Is it possible to eliminate the “addiction to mammon” and therefore the tendency to corruption that goes with it?
Eliminate it completely, no, but mitigate it, yes. As the American sociologist Robert Merton observed in the 1960s when he it is considered more important in a society if a person than how they got rich, it creates pressure for people to act dishonestly. A pressure that reinforces all the internal and biologically embedded dispositions. It’s the “little things” like who respected celebrities take pictures with and who they invite to their birthday parties. A man with wrong political views is feared, a thief is not.
It can also be expressed that if money can buy everything, it’s very conducive to dishonesty. If you can buy something with money, something is a matter of prestige, something else is a matter of contacts, something else is skill, something else is can be inherited, etc., it encourages people to collect different types of “capital”. To put everything on one card (e.g. money) is too risky. In my youth, we were told that it was as a result of this the pre-Lisbon regime was corrupt and that if everything was clearly available for purchase for clear sums of money, it would bring it would have brought a piece of honesty. Today, when we have real experience, it would not say probably nobody would say that.

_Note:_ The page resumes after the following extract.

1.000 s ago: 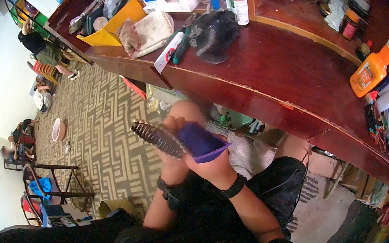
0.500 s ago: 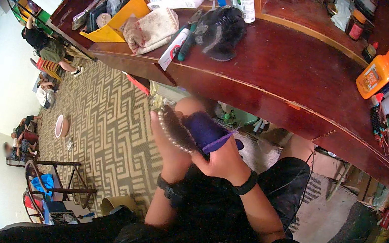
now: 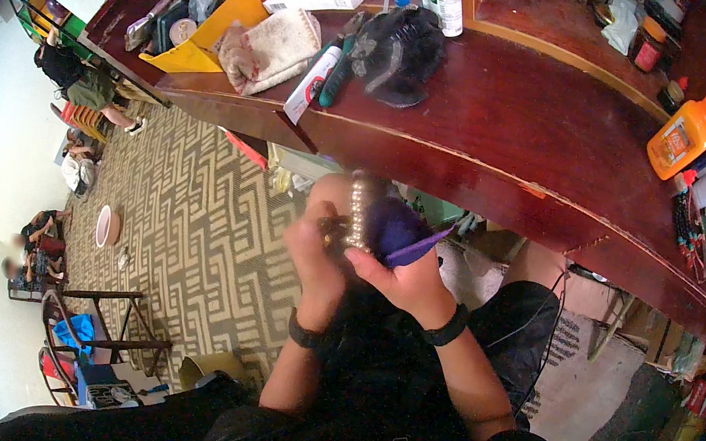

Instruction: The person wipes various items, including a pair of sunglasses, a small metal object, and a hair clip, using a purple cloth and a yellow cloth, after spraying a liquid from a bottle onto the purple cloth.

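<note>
Over my lap, my left hand [image 3: 315,256] is curled at the lower end of a curved dark piece with a row of pale pearl-like beads [image 3: 356,212]. Motion blurs its fingers, and the exact kind of the beaded piece cannot be made out. My right hand [image 3: 416,285] is closed round a folded purple cloth [image 3: 401,234], its thumb reaching the beads. The cloth lies against the right side of the beaded piece, and one corner sticks out past my right fingers. Dark bands circle both my wrists.
Ahead curves a dark red wooden desk [image 3: 511,125]. On it lie a black hairy bundle [image 3: 399,54], green-handled pliers [image 3: 338,70], a white tube [image 3: 311,86] and a stained cloth [image 3: 270,51]. An orange bottle [image 3: 682,136] stands at right. Chairs [image 3: 109,322] and people are off to the left.
The beaded piece has turned from a slant to nearly upright, close against the purple cloth. My left hand has gone from stretched behind it to curled at its lower end.
</note>
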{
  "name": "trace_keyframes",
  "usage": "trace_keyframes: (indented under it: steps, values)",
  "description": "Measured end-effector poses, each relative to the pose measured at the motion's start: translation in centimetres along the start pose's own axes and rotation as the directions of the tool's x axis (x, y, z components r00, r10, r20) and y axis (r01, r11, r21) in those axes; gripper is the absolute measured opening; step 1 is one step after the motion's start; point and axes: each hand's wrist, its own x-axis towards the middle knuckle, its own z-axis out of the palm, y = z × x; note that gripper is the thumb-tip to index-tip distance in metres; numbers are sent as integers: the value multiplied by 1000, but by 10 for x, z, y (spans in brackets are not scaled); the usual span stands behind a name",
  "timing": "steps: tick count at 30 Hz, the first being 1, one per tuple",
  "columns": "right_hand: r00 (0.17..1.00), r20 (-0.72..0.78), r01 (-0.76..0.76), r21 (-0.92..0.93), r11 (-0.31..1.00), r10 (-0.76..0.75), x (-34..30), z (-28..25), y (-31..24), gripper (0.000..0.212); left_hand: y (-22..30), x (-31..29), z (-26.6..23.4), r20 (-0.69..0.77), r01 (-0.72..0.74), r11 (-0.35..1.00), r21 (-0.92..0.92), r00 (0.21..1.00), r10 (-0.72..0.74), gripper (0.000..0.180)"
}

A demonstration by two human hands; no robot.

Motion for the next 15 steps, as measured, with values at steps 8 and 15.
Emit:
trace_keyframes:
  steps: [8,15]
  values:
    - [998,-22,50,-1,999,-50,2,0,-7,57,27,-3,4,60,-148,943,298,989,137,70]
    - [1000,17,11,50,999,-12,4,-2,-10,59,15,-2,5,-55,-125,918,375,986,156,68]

By the way, note that when someone bemoans the corruption behind pre-Lisbon regimes, it is not the corruption itself that outrages them, but its the democratic nature of it. Namely, the fact that corruption was not concentrated in a few but that almost everybody had a little bit of a hand in it. The dishonesty of the bricklayer, who brings home a sack of cement is seen as something far worse than the dishonesty of a CEO who diverts billions.